5 Design Learnings
Over the years, I’ve learned that good design isn’t really about finding the slickest solution. It’s really about developing better instincts.
Earlier in my career, I cared a lot about getting to an answer quickly ... the right pattern, the cool solution, the thing that looked impressive. With more experience, what’s mattered more is knowing when to slow down, when to simplify, and when to admit I don’t understand something yet. Those instincts don’t come from trends. They come from doing the work long enough to see what actually holds up.
Here are 5 things that have consistently shaped how I approach design.
1. Simplicity is rarely the easiest option
Simplicity takes effort. It usually means removing things that someone worked hard on, pushing back on “just one more” idea, and spending more time than feels comfortable deciding what actually matters.
But when an experience feels clear, it’s almost never an accident. It’s the result of intentional choices around hierarchy, focus, and restraint. Less clutter gives people room to think. Clear structure helps them feel oriented instead of overwhelmed. Over time, I’ve learned that simplicity isn’t about minimalism — it’s about respect for the user’s attention.
2. If I feel uncertain, I’m probably missing something
When I don’t know what to design next, I used to treat that as a problem to push through. Now I see it as a signal.
Uncertainty usually means I don’t have enough information yet, maybe about the user, the constraints, or the real problem we’re trying to solve. The answer is rarely to jump into layouts or flows. It’s almost always to ask better questions and listen more carefully.
Once the problem is clear, the design work tends to move forward on its own. Some solutions are easier than others but nothing makes it impossible like not knowing what you're aiming for.
3. The best work doesn’t happen alone
Some of the strongest work I’ve been part of came out of conversations, not individual moments of inspiration. Feedback, critique, and shared context almost always make the work better, even when they make it messier at first.
Working closely with product, engineering, and research helps surface assumptions early and keeps design grounded in reality. It also makes the outcome feel shared, which matters when things evolve (as they always do). Design gets stronger when it’s shaped in the open.
4. What I like is not the same as what users need
This one took time to learn. Personal taste plays a role in design, but it can’t be the reason behind decisions. Just because something resonates with me doesn’t mean it works for someone else, especially when I’m not the user.
Separating preference from evidence removes a lot of unnecessary friction. It shifts conversations from opinion to intent, from defending choices to understanding impact.
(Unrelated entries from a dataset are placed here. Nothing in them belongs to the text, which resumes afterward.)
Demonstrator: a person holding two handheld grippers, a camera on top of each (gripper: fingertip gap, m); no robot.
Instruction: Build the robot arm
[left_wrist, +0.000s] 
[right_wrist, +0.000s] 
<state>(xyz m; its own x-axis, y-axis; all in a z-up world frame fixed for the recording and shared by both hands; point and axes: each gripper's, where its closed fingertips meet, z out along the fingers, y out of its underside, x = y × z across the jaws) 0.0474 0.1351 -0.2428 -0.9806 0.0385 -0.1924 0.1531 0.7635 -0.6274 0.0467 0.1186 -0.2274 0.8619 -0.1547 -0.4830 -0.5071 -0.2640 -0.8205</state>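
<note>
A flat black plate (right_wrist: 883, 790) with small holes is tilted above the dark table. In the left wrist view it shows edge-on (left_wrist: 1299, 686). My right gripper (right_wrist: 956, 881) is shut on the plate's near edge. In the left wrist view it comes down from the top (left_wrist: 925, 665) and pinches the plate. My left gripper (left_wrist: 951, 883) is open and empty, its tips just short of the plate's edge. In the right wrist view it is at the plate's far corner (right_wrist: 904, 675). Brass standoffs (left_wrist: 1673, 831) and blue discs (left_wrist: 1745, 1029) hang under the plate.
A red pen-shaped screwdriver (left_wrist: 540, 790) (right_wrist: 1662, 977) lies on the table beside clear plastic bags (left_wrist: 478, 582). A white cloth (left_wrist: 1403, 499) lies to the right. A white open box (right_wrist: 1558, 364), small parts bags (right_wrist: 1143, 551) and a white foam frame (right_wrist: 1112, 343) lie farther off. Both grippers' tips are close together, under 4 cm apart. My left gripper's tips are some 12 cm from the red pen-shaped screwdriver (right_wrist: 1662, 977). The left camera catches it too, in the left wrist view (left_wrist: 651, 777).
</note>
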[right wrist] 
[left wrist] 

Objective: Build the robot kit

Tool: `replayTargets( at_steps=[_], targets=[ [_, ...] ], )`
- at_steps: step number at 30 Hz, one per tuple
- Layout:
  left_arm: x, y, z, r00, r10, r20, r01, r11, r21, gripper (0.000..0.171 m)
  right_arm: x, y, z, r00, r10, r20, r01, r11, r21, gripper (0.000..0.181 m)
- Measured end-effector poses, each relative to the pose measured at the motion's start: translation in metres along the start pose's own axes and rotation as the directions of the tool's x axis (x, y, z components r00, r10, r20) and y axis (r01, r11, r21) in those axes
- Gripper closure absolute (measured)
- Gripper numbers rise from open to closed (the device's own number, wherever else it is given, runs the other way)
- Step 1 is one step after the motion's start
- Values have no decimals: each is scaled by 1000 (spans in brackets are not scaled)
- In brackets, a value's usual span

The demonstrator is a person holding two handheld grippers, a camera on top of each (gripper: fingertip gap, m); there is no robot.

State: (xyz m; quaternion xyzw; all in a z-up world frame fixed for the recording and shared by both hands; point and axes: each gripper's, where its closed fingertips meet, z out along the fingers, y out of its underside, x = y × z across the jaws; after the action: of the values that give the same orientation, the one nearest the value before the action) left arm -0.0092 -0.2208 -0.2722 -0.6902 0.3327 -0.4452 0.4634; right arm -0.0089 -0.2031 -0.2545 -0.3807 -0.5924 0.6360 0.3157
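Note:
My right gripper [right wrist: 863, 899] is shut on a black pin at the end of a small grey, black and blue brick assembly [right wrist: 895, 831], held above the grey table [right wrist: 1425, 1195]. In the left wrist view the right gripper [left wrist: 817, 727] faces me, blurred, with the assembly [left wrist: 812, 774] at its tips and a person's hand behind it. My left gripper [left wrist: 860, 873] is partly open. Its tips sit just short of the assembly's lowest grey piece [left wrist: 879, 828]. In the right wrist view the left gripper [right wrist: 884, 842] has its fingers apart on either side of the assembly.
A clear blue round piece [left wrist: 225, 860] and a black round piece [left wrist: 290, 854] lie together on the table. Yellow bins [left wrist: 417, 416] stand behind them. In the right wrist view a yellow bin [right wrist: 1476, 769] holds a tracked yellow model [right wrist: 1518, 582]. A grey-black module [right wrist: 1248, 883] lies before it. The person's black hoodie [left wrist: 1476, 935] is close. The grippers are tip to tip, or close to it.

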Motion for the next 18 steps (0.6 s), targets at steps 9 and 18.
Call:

The work improves when it’s less about taste and more about clarity and usefulness.
5. Motivation, behavior change, and “gamification” are mostly talking about the same thing
These ideas often get treated as separate disciplines, but in practice they overlap constantly. They’re all trying to answer a similar question: how do you design experiences that people want to come back to?
Progress, feedback, pacing, and a sense of purpose are shaped by how an experience feels over time. When they’re handled thoughtfully, they don’t feel gimmicky or manipulative. They just feel human.
Good design doesn’t force engagement. It supports it.
The longer I do this work, the less I see design as something you feel your way through and the more I see it as a practice of clarity, structure, curiosity, and empathy.
Execution matters, but what matters more is the thinking behind it: the intent, the care, and the willingness to keep learning. That’s what turns products into experiences that feel connected, intentional, and worth returning to.